Aku penasaran dengan suasana kelas
baruku, ditambah lagi aku juga rindu dengan sahabatku Kayla Putri. Aku
memanggilnya Kayla, dia sahabatku dari SMP dan sampai SMA pun kami tetap
bersahabat. Kayla adalah perempuan yang dikagumi Alvin. Tetapi Alvin tidak
berani mengungkapkan perasaannya, katanya dia tidak ingin pacaran takut dosa.
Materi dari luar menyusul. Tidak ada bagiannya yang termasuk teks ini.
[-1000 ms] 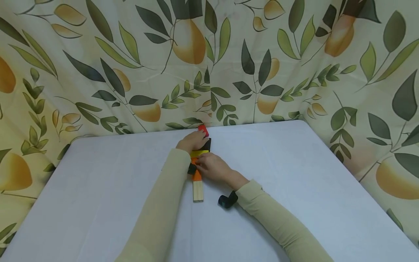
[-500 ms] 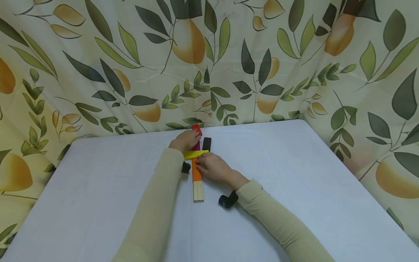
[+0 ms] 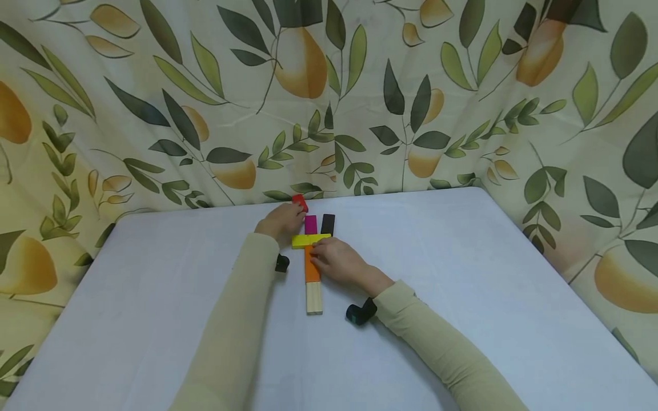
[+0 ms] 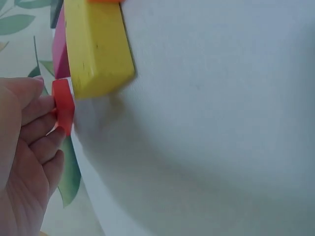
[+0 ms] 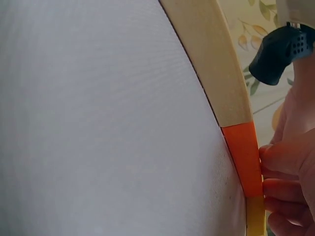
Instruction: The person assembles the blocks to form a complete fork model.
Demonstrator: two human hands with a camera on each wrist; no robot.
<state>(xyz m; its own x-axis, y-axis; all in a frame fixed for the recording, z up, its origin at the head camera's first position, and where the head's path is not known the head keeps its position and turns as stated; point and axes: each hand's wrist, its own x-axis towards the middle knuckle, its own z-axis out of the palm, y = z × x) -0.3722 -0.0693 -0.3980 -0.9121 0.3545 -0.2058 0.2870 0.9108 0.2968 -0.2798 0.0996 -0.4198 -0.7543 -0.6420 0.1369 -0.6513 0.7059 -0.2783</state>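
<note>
My left hand (image 3: 281,221) holds a small red block (image 3: 299,202) at its fingertips, by the table's far edge. In the left wrist view the fingers lie against the red block (image 4: 63,106), close to one end of the yellow block (image 4: 96,49). My right hand (image 3: 340,260) rests beside the orange block (image 3: 312,265), its bent fingers and thumb touching that block's right side near the yellow block (image 3: 307,241). The yellow block lies crosswise between the orange block and a magenta block (image 3: 311,224). Below the orange one lies a plain wooden block (image 3: 314,298), end to end with it.
A black block (image 3: 328,224) lies right of the magenta one, just behind the yellow block's right end. Under everything spreads a white-covered table (image 3: 437,257). A leaf-patterned curtain (image 3: 360,97) hangs behind it. Each wrist carries a small dark camera (image 3: 361,311).
My left hand has moved left with the red block, away from the black block, uncovering the magenta block and the yellow block's left end. The right hand stays at the orange block.
</note>
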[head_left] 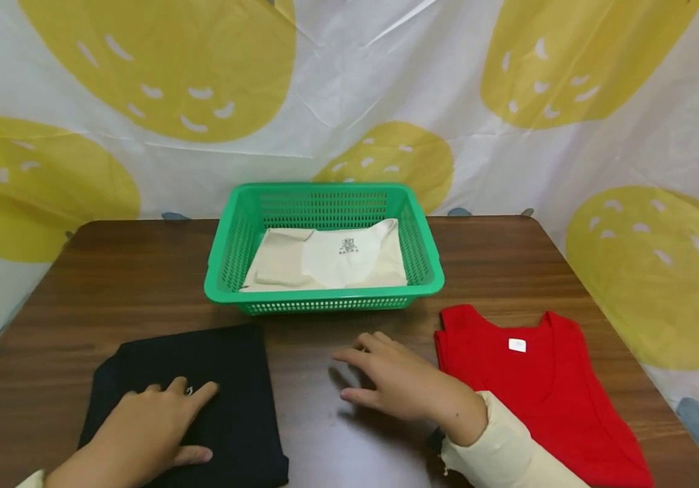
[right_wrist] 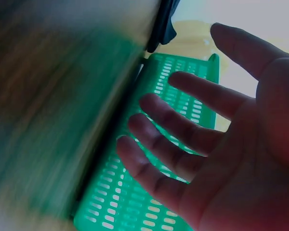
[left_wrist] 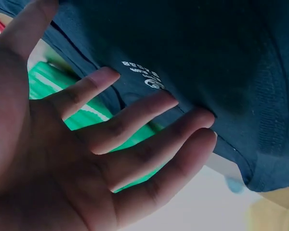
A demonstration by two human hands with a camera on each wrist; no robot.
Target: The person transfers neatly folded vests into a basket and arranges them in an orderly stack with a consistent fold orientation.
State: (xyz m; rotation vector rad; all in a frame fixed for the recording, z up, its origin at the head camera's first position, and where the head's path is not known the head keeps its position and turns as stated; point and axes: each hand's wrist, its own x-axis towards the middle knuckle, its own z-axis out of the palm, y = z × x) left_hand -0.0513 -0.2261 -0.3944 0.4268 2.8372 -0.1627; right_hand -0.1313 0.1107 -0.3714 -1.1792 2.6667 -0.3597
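Observation:
A folded black shirt (head_left: 227, 379) lies on the left of the table, with a small white print visible in the left wrist view. My left hand (head_left: 148, 427) rests on it, fingers spread and fingertips touching the cloth (left_wrist: 183, 57). Over the bare wood between the black shirt and a red garment (head_left: 520, 379), my right hand (head_left: 394, 379) hovers with its fingers loosely extended and nothing in them. That red garment lies folded with its neckline and white label facing up. Part of it is hidden behind the right forearm.
A green plastic basket (head_left: 325, 295) stands at the back middle of the table (head_left: 142, 278). Inside it lies a folded cream shirt (head_left: 349, 254) with a dark print. Behind the table hangs a white cloth (head_left: 361, 61) with yellow fruit shapes.

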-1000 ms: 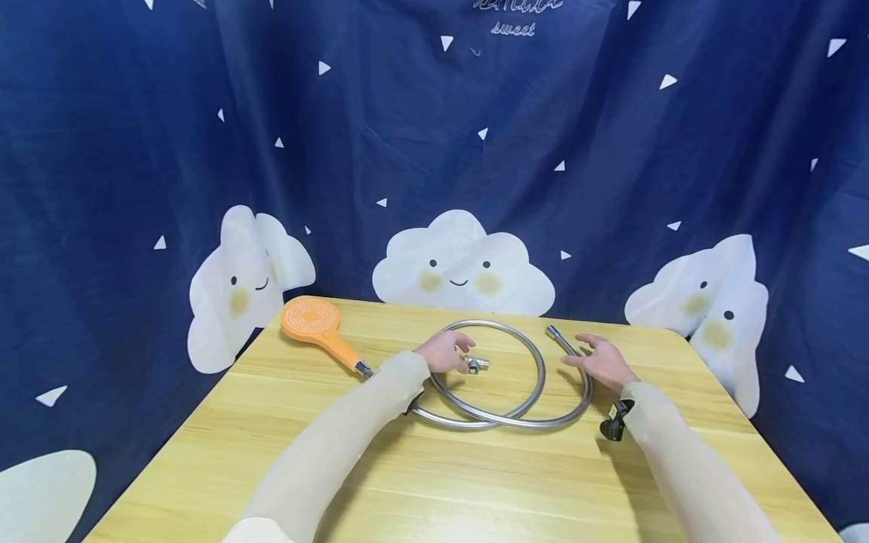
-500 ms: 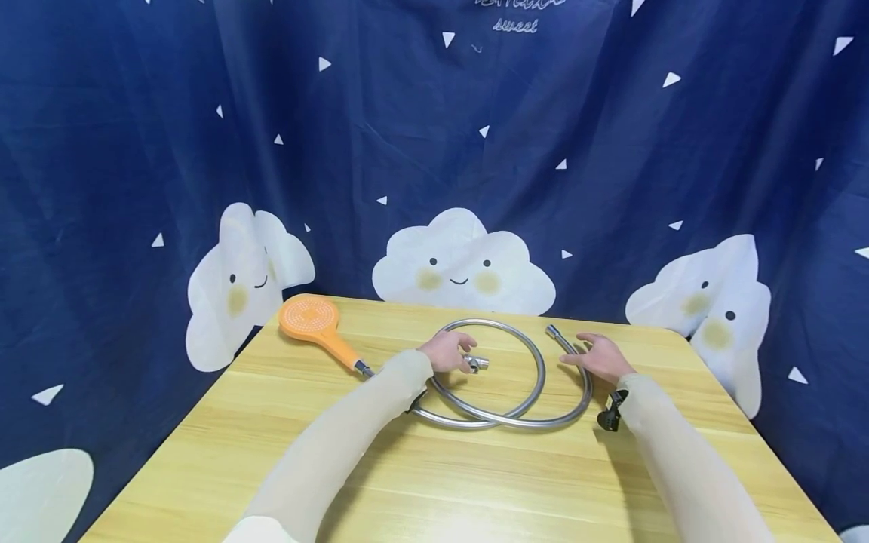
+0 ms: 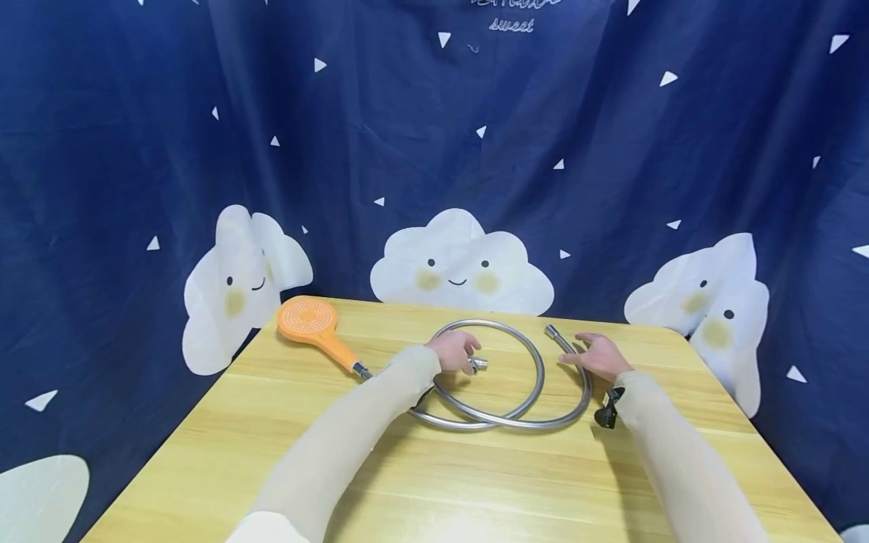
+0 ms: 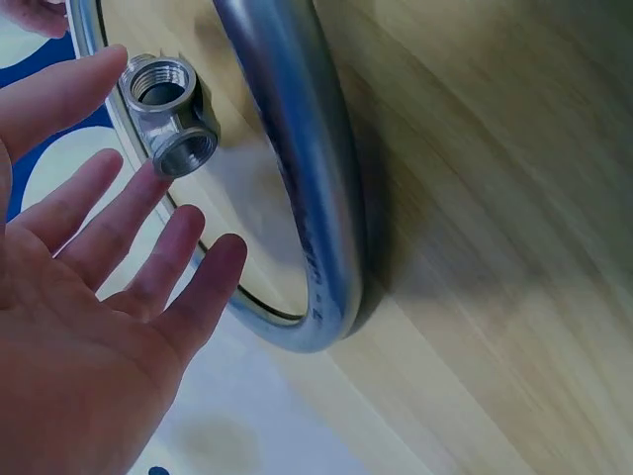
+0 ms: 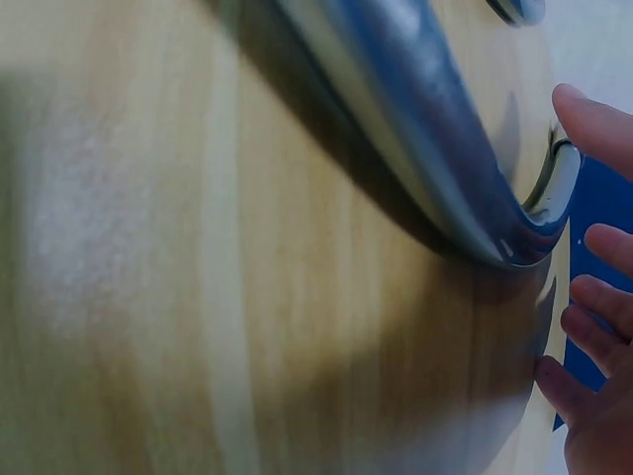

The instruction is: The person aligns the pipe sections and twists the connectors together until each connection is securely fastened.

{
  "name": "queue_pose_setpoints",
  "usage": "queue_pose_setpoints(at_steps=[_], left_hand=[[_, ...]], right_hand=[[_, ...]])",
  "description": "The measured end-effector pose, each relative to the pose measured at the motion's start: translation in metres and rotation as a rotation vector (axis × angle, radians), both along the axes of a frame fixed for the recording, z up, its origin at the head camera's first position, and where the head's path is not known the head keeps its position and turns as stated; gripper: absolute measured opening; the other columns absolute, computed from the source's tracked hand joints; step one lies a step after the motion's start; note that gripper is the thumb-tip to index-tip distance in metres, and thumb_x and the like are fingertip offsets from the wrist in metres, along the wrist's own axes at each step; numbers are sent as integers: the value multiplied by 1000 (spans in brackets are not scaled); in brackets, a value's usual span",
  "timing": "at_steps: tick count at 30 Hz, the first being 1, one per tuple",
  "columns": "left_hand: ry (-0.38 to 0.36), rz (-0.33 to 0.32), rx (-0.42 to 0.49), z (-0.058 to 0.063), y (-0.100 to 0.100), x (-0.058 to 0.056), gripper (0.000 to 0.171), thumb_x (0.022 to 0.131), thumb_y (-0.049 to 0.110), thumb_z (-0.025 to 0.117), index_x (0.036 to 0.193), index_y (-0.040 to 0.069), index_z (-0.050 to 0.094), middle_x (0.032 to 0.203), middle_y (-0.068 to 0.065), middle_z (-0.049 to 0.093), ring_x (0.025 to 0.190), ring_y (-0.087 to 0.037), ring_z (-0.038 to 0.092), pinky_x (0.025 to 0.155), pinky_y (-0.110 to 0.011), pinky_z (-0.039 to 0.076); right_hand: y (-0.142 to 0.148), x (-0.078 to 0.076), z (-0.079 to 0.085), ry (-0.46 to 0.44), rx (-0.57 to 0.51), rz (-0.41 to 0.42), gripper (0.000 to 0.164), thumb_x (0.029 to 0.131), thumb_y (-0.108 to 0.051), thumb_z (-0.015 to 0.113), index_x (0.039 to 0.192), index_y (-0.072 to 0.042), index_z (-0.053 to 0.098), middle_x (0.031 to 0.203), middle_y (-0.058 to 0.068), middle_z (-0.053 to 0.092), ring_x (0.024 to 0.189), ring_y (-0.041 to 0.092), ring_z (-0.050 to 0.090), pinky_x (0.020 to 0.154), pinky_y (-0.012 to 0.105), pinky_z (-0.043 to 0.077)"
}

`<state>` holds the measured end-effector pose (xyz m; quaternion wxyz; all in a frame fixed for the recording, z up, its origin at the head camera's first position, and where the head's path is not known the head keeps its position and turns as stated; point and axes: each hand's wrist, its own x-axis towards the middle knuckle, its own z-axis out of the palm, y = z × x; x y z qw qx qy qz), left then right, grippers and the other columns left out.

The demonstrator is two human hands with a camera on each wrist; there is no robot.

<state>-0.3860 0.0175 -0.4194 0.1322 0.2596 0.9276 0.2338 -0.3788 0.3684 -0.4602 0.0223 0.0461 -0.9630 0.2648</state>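
Note:
My left hand point(image 3: 453, 351) hovers beside a small metal tee fitting point(image 3: 479, 363) inside the hose loop. In the left wrist view its fingers are spread and relaxed; the threaded openings of the tee fitting point(image 4: 163, 84) face the camera. Whether a fingertip touches it I cannot tell. The metal shower hose point(image 3: 543, 424) lies coiled on the table. Close to its free end point(image 3: 551, 332), my right hand point(image 3: 600, 357) is held with fingers loosely apart over the hose. Nothing is gripped by the right hand point(image 5: 603, 421) in its wrist view.
An orange shower head point(image 3: 308, 317), joined to the hose's other end, lies at the table's back left. The wooden table point(image 3: 509, 483) ends at a dark blue curtain point(image 3: 421, 136) with clouds. My left forearm hides part of the hose.
My left hand has shifted slightly right, covering more of the tee fitting. The right hand has barely moved. The hose and shower head stay in place.

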Motion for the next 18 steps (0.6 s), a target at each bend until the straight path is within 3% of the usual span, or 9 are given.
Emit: queue_pose_setpoints(at_steps=[8,14,18], left_hand=[[-20,-3,-21,-2,6,4,57,80,5,81,134,6,63,125,-11,69,118,-24,63,105,-33,48],[-2,0,-37,-4,8,6,58,79,5,81,135,7,63,126,-10,69,119,-23,63,104,-32,48],[11,6,-43,-2,9,5,58,80,5,81,135,8,63,126,-10,69,120,-23,63,105,-32,48]], right_hand=[[1,-5,-5,27,22,10,79,84,-43,76,136,11,53,137,35,54,130,53,46,108,62,39],[1,-5,-9,-13,110,-18,70,85,-48,74,135,-1,61,140,32,53,129,52,47,96,68,42],[3,-3,-8,14,108,6,68,84,-47,74,132,0,63,138,34,52,129,54,45,98,68,40]])
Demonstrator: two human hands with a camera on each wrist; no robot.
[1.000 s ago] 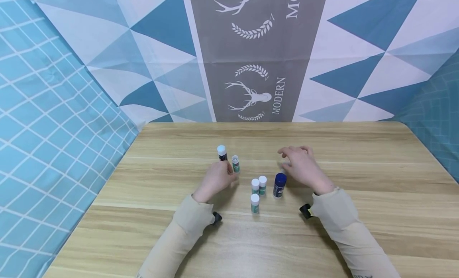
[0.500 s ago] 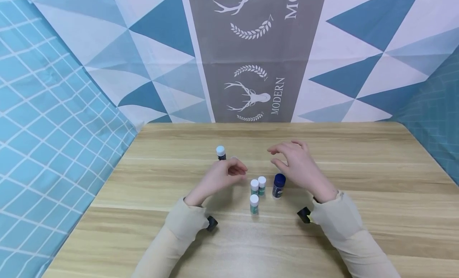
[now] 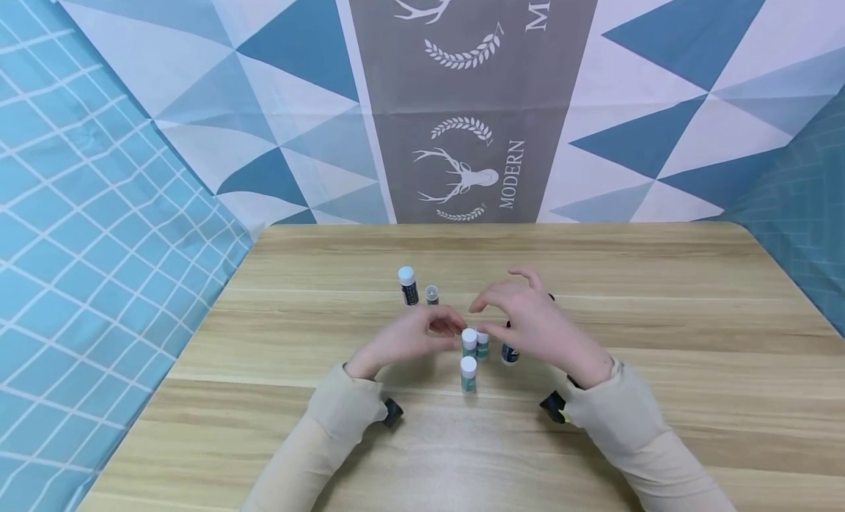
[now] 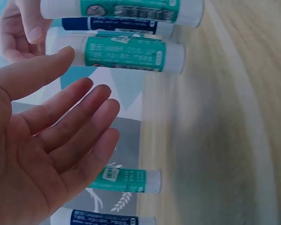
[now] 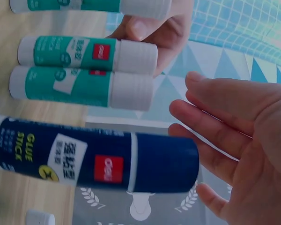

Langkah kakiku berhenti di depan
salah satu kelas. Aku melihat sosok perempuan bermata sipit dan berkulit putih,
dia adalah Kayla. Sontak dengan rasa rindu yang menggebu-gebu aku langsung
memeluknya.
“Rindu,” ujarku.
“Aku juga rindu, lama tidak bertemu
denganmu. Ayo masuk ke kelas baru kita,”
balas Kayla.
“
Alvia, katanya hari ini KBM belum dimulai loh.” Kata Kayla
“Kamu
tahu dari siapa?” Tanyaku.
“Dari ketua OSIS, dia bilang hari
ini khusus demonstrasi dan perkenalan seluruh
ekskul untuk murid baru,” jawab Kayla.
“Jadi kita nanti disuruh
melihat semua ekskul dilapangan?” tanyaku.
“Iya, nanti semua siswa disuruh berkumpul dilapangan untuk
menyaksikan demonstrasi dari semua ekskul yang ada,” lanjut Kayla.
Waktu yang ditunggu tiba, semua
siswa duduk mengelilingi lapangan untuk menyaksikan penampilan dari
masing-masing ekskul. Antusias para murid sangat terlihat. Saat ini sedang
berlangsung penampilan dari tim basket sekolah. Semua siswi bersorak kagum melihat
sosok murid laki-laki yang berparas tampan. Tak terkecuali aku dan Kayla.
Dia adalah Zain attar, awalnya aku
belum tahu namanya. Setelah bertanya dengan Kayla akhirnya aku tahu. Zain
adalah kapten tim basket sekolah kami. Postur tubuh yang bagus serta paras yang
tampan membuatnya dikagumi banyak murid.
Satu, dua, tiga penampilan dari
eskul telah kami saksikan. Aku dan Kayla merasa bosan dan jenuh. Akhirnya kami
bergegas ke kantin untuk mengisi kebosanan kami. Aku dan Kayla sibuk bercerita
mengenai liburan kemarin. Sampai tak sadar bahwa ada sekumpulan anak basket
yang memperhatikan kami, mungkin karena tawa Kayla dan aku yang terlalu keras.
Karena tak nyaman diperhatikan, kami
sedikit menjauh dari mereka. Obrolan kami tetap berlanjut walaupun sedikit
terganggu. Kayla masih dengan ceritanya yang lama, kakak kelas yang dia kagumi.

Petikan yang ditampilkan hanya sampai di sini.